- Born: November 7, 1947 (age 77) Iowa City, Iowa
- Education: Stanford University (PhD 1975)
- Known for: Control of gene expression in developmental systems
- Parents: Harold Schedl (father); Naomi Schedl (mother);
- Relatives: Andrew Schedl, Timothy Schedl (brothers)
- Scientific career
- Fields: Molecular biology, genetics
- Institutions: University of Basel, Switzerland (Helen Hay Whitney fellow); Princeton University
- Academic advisors: Walter Gehring

= Paul Schedl =

Paul Daniel Schedl (born November 7, 1947, in Iowa City, Iowa) is a Professor of Molecular Biology at Princeton University.

Schedl has made significant contributions to the field of the control of gene expression in developmental systems using the model system Drosophila melanogaster. On the genomic level, his lab has uncovered the mechanisms of chromatin regulation by the Polycomb and trithorax group genes. At the transcriptional and post-transcriptional level, he made discoveries in the regulation of alternative splicing of the sex determination gene, Sxl.
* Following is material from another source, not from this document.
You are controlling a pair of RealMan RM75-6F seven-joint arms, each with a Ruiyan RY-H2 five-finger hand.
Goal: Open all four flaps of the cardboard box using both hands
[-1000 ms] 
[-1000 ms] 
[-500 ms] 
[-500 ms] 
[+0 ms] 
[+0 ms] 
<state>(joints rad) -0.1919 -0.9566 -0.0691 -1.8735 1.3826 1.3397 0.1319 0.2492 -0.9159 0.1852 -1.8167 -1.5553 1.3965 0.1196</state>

At the level of translational control, he discovered the function of the orb and orb2 gene in early development.

Schedl obtained his PhD in 1975 at Stanford University, and was a Helen Hay Whitney postdoctoral fellow in Walter Gehring's lab at the University of Basel, Switzerland. Schedl has been a member of the faculty at Princeton University since 1978.

As of 2006, Schedl has published 132 papers, mentored 28 graduate students, sponsored 25 postdoctoral fellows and collaborated with 79 scientists.

Schedl was born to Harold Schedl, a professor of chemistry at the University of Iowa, and Naomi Schedl, a professor of art. He has two brothers, Andrew Schedl and Timothy Schedl.